How Can An Ex-Spouse Seek Modifications?
Usually, the party hoping to make changes would approach his or her ex, discuss proposed modifications and ask if he or she would be willing to sign off on them. If the two sides reach an understanding, they must submit a Modification Agreement to the court. Should the court approve the suggested alterations, a modified divorce decree becomes a court order.

Most courts do not tweak established financial, property ownership or debt division guidelines set forth in the initial judgment. However, certain institutions might revisit specific spousal/child support, child custody and visitation rights if the spouse can clearly prove conditions warrant such action.

Can One Former Spouse Seek Modifications Without The Other’s Consent?
The answer to this question is yes. However, the modification-seeking individual must follow a number of legally-mandated steps beginning with the filing of a Motion for Modification with the court that handed down the initial divorce decree.

Can A Modification Motion Be Challenged?
The answer to this question is also yes. After the Modification Motion has been filed, the spouse not in favor of the proposed changes is given a specific amount of time to offer a response.
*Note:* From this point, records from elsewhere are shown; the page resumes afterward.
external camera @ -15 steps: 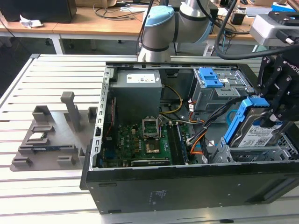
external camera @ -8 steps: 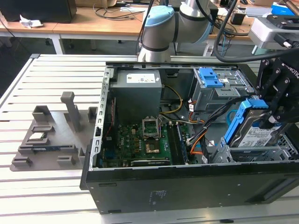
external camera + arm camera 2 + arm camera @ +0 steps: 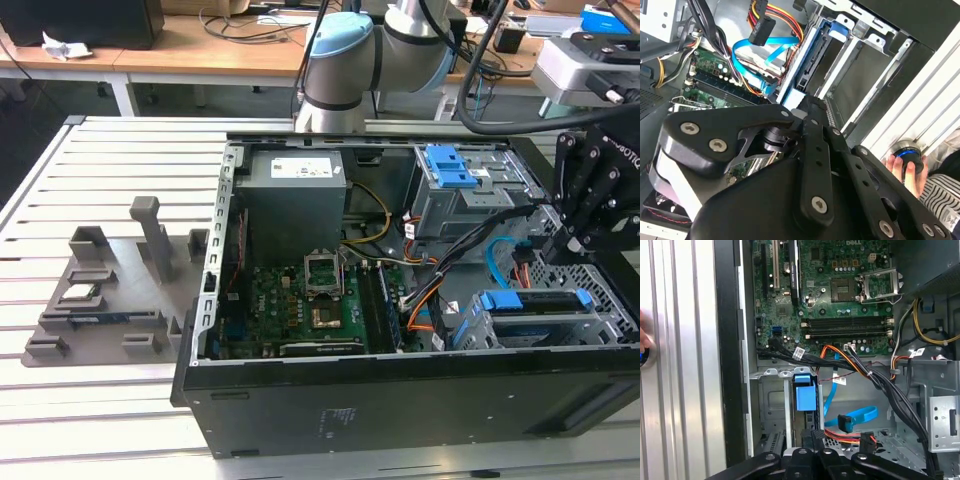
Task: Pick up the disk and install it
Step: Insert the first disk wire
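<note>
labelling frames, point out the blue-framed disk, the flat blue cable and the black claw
blue-framed silver disk (image 3: 805, 392), first wrist view, on its blue frame end
flat blue cable (image 3: 860, 416), first wrist view, on its loop
black claw (image 3: 590, 205), exterior view, on its linkage

Pretty even bright overhead room light, slatted bench (image 3: 110, 160) washed pale with mild glare, inside of the open computer case (image 3: 300, 400) left shadowy, pincer linkage (image 3: 805, 190) rendered soft up close in the second wrist view, hand (image 3: 907, 172) slightly blurred.

An open black desktop computer case (image 3: 330, 400) lies on a slatted aluminium table (image 3: 110, 160). Its green motherboard (image 3: 300, 305) sits well apart from the fingers; 1 grey plastic parts tray (image 3: 100, 300) rests outside.
</note>
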`<state>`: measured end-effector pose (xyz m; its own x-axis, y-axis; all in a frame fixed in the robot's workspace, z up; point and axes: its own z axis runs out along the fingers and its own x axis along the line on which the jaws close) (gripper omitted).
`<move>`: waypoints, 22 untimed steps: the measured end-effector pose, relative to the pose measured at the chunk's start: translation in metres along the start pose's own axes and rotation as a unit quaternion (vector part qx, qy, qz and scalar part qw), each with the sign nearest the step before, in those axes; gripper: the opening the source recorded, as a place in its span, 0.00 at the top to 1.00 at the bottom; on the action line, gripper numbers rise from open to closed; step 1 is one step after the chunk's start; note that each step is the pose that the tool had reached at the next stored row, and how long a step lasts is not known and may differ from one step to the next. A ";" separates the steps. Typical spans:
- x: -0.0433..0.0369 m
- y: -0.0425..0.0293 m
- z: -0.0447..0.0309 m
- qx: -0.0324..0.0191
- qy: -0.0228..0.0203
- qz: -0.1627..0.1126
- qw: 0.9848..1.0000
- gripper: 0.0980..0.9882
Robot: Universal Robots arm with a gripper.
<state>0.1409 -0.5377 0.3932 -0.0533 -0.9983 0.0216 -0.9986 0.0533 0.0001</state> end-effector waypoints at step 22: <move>-0.0471 -0.0230 0.0183 0.000 0.001 0.000 1.000 0.99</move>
<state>0.1663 -0.4923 0.3739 -0.0534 -0.9983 0.0227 -0.9986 0.0534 0.0010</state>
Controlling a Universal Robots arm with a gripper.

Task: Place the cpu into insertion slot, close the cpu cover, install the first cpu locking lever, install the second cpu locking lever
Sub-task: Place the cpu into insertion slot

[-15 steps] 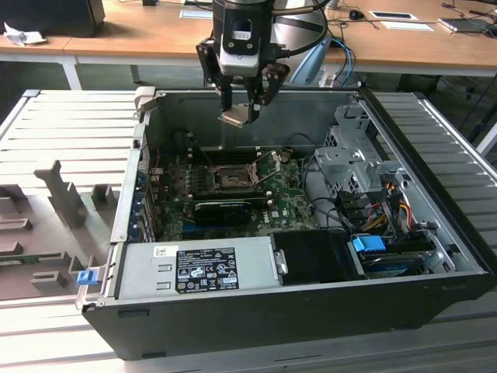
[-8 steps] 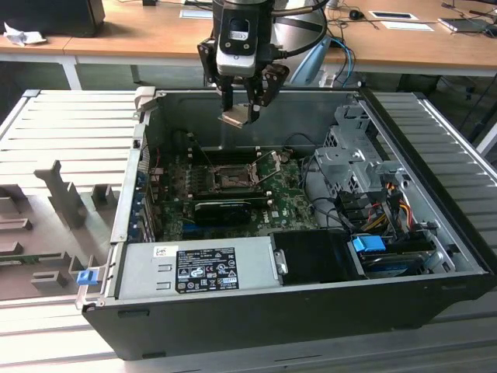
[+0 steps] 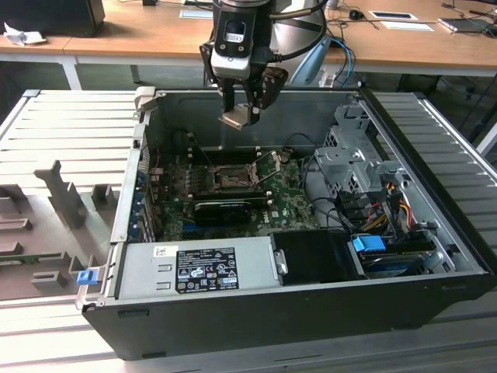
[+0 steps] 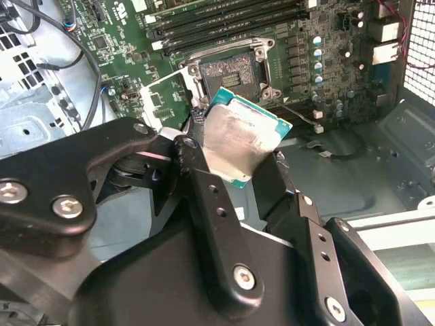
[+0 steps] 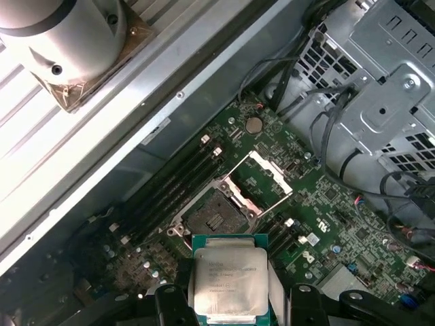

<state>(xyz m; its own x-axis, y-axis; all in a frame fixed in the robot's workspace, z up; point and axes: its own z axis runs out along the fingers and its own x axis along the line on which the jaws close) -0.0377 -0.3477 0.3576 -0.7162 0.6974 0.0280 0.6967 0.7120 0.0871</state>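
The cpu (image 4: 241,139) is clamped by two opposite edges in the tool (image 4: 234,166), its grey metal top turned toward both wrist views. It hangs well above the open computer case (image 3: 256,311), touching nothing else. The insertion slot (image 5: 212,216) lies bare almost straight below it on the green motherboard (image 3: 287,203), with the cpu cover (image 5: 272,172) swung up beside the slot.

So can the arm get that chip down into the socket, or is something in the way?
Probably yes. The tool holds the chip above the open case, the cover stands flipped open beside the socket, and the socket lies bare with nothing seen between it and the chip.
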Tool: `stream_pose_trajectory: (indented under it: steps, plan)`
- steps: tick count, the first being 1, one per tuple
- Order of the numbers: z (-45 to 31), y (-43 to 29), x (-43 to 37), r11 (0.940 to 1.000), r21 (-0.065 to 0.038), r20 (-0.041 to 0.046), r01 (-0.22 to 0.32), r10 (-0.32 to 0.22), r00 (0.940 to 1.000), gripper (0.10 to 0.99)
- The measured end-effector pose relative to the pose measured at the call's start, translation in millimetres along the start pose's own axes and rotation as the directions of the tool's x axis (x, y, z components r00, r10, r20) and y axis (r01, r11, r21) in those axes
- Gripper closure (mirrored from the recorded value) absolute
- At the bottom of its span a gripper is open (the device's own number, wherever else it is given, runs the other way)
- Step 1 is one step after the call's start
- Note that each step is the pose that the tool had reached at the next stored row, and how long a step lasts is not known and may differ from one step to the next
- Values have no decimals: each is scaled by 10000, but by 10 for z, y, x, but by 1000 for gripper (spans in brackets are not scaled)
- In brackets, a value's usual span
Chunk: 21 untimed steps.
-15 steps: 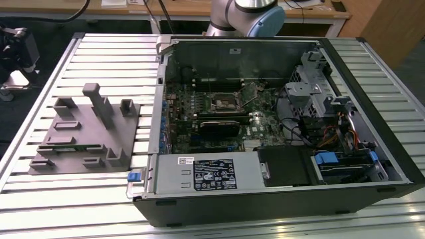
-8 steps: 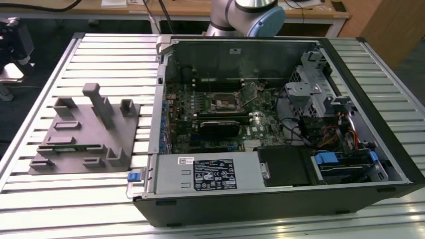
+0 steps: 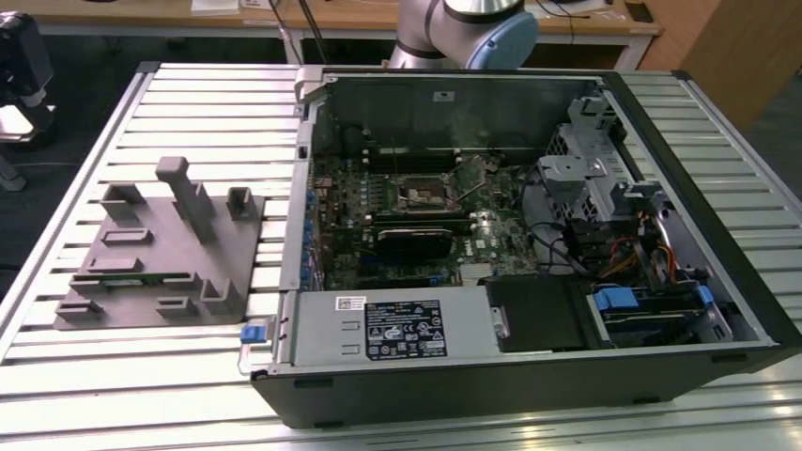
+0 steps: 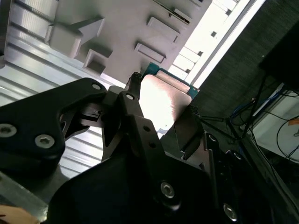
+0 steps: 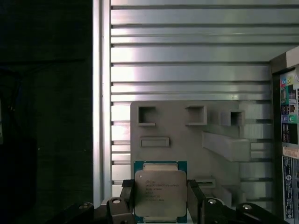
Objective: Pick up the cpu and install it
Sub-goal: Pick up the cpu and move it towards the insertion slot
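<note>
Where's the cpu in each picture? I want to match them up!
First wrist view: the cpu is held in the gripper, with the grey fixture behind it.
Second wrist view: the cpu gleams in the gripper, grey fixture beyond.
Exterior view: the shared landmark, the grey fixture, lies on the table at the exterior view's left.
</note>
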<state>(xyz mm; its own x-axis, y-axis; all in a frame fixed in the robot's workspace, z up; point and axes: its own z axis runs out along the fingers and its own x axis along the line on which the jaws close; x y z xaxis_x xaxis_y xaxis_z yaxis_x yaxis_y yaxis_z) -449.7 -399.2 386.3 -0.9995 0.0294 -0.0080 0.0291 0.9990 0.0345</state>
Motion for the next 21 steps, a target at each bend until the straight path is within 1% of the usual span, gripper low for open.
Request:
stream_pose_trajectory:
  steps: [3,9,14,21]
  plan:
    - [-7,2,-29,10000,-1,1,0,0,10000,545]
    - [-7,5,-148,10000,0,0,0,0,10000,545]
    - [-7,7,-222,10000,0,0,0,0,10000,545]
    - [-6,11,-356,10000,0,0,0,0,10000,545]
Such durations vary from jurisdiction to jurisdiction, but often range anywhere from a number of days to several weeks.

While the individual seeking the changes must illustrate why it is necessary, the person opposing the alterations also bears the responsibility of proving why the court should not grant the modification(s). This is particularly true in the event the proposed decree tweaks deal with child custody issues or visitation rights. It is important to remember that, in these instances, the court will likely render a decision that serves the best interest of the children involved and not those of the former spouses.